** Data below **
========

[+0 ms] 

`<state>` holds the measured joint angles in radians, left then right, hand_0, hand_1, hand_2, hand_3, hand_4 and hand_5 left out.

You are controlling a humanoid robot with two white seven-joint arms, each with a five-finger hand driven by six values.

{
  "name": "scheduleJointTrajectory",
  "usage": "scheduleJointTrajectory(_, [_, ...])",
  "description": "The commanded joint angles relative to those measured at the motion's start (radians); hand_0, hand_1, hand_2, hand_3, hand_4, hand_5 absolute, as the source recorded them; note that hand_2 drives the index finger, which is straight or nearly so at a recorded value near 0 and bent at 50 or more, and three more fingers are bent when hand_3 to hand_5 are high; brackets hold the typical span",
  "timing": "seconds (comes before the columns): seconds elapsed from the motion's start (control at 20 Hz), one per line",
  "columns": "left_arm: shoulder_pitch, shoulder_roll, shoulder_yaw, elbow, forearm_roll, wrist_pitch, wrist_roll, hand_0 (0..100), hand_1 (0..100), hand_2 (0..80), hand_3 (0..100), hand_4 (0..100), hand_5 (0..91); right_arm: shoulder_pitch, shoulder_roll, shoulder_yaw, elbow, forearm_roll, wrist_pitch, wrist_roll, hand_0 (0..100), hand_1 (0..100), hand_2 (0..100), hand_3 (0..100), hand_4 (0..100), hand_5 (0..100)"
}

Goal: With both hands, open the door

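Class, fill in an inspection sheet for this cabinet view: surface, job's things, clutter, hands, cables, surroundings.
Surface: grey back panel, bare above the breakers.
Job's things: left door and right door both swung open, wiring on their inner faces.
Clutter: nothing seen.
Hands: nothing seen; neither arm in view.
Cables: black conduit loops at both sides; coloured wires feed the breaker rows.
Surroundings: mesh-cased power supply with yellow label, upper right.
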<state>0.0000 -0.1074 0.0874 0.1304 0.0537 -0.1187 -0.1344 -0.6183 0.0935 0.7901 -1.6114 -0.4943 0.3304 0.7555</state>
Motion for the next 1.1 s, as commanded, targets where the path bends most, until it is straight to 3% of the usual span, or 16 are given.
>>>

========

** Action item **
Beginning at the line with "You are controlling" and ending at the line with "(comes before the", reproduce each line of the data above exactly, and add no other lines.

** Exercise solution **
You are controlling a humanoid robot with two white seven-joint arms, each with a five-finger hand driven by six values.

{
  "name": "scheduleJointTrajectory",
  "usage": "scheduleJointTrajectory(_, [_, ...])",
  "description": "The commanded joint angles relative to those measured at the motion's start (radians); hand_0, hand_1, hand_2, hand_3, hand_4, hand_5 absolute, as the source recorded them; note that hand_2 drives the index finger, which is straight or nearly so at a recorded value near 0 and bent at 50 or more, and three more fingers are bent when hand_3 to hand_5 are high; brackets hold the typical span",
  "timing": "seconds (comes before the columns): seconds elapsed from the motion's start (control at 20 Hz), one per line",

Reply complete, and nothing else is required.